Silica dust gets into the air when miners break sandstone as they extract coal. When inhaled, silica particles can storage in the lungs for life, causing severe black lung disease. The report finds that: “large clusters of miners with less than 20 years of mining tenure in Kentucky, West Virginia, and Virginia developed progressive massive fibrosis (PMF), the most severe form of black lung disease.”

The principal cause being silica dust high concentrations in the mines.

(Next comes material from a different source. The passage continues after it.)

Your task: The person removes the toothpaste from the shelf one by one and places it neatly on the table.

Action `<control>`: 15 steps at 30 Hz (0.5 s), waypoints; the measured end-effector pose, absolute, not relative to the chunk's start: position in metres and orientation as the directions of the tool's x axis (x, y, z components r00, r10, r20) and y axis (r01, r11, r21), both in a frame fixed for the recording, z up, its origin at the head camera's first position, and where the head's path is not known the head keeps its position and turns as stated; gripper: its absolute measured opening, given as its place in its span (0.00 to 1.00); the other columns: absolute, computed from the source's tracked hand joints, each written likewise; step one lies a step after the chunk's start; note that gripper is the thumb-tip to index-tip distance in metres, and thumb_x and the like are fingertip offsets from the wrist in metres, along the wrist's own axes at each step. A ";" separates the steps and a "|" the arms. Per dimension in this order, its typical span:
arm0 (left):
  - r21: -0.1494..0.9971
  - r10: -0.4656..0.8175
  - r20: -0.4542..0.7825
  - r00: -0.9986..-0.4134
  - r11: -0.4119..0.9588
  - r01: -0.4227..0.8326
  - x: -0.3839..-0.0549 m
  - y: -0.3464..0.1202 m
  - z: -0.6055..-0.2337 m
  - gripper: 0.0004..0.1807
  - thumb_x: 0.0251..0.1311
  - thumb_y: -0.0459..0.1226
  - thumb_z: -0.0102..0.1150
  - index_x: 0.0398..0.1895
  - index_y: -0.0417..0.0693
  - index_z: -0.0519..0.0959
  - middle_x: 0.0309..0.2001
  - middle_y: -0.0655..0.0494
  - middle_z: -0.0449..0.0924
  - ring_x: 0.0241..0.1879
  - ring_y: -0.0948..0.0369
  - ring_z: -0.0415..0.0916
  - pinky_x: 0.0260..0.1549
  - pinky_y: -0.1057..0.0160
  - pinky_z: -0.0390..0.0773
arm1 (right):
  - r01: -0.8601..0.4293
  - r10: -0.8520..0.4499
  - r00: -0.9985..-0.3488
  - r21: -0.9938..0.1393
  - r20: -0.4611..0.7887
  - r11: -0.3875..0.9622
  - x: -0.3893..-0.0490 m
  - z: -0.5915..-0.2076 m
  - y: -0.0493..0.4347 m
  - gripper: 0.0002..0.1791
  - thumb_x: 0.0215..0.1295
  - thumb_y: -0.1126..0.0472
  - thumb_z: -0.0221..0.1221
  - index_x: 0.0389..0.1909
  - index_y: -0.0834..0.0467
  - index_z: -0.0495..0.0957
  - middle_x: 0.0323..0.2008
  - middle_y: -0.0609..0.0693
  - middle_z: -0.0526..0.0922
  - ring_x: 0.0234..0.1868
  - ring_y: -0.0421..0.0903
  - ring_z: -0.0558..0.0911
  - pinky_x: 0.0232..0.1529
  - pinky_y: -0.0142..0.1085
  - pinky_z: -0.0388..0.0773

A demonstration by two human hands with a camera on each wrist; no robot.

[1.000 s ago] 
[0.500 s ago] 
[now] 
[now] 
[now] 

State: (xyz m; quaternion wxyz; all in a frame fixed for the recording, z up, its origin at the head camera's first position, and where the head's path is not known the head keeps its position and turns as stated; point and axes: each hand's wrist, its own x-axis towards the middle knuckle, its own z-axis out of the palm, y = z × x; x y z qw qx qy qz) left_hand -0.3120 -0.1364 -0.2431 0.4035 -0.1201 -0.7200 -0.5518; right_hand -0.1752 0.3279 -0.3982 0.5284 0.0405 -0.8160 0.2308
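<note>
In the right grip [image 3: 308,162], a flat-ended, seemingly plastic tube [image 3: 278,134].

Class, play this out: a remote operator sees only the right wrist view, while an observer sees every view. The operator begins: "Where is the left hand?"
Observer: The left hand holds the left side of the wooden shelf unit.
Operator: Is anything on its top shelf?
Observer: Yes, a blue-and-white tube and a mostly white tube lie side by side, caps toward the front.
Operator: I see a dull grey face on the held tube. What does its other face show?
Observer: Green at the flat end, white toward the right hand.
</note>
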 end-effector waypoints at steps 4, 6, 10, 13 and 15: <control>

According to Celeste Monforton, former federal mine safety regulator during the Clinton administration, quoted by NPR, the IG report “opens the door for the new administration to take really strong action.”

“Ultimately, what you want is a regulation that really limits the amount of silica dust that is allowed to be in the air where miners are,” she says.

And explained that the only thing needed to completely regulate silica at coal mines is “political will”. In this regard, an integral regulatory approach to the matter, one that cover mining practices would be a more viable solution.

“This has to be priority one in the new administration,” she concludes.